After previously rallying on talk of the ECB bond buying, in the hope it would help shore up confidence in the euro zone periphery, the single currency was steady in early trade on Friday, hovering around a key technical resistance level.
The euro was trading at $1.3236 at 0850 GMT, above a 2-1/2 month low hit on Tuesday and just below its 100-day moving average and below key resistance at $1.3334-64, its August peak and a 38.2 percent retracement of the June-November rally.
I suspect the euro has bottomed out in the near term and will test $1.33-34, said a trader at a Japanese brokerage house.
The benchmark FTSEurofirst 300 <.FTEU3> share index opened marginally higher, after closing the previous session at a two-week high, a move that could be extended if the U.S. jobs data is positive, London-based Justin Urquhart Stewart, director at Seven Investment Management, said.

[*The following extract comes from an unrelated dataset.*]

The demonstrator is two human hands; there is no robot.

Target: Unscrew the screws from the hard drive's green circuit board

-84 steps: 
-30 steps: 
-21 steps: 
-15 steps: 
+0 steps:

There's a positive tone to the market, despite all the negative news on sovereign debt ... If the payrolls are positive, it could easily push the market even higher, he said.
A strong overnight showing in U.S. stock markets had slowed by the close of play in Asia, with gains of just 0.1 percent in the Nikkei <.N225>, mostly on buying in technology shares.
JOBS IN FOCUS
Oil was steady near 25-month highs following a slew of upbeat U.S. economic data that boded well for demand from the world's top user, and ahead of the jobs report which is expected to show employment expanded for a second straight month in November.
Nonfarm payrolls are forecast to have risen 140,000, with private hiring increasing by more than 100,000 for a fifth straight month in November, according to a Reuters survey.
The unemployment rate is forecast to have held steady at 9.6 percent.
Such a positive reading would add further weight to the notion the country's recovery is picking up pace, and follows data showing the number of jobless benefits claimants hit a two-year low last week.
Service sector surveys from the euro zone will also be watched.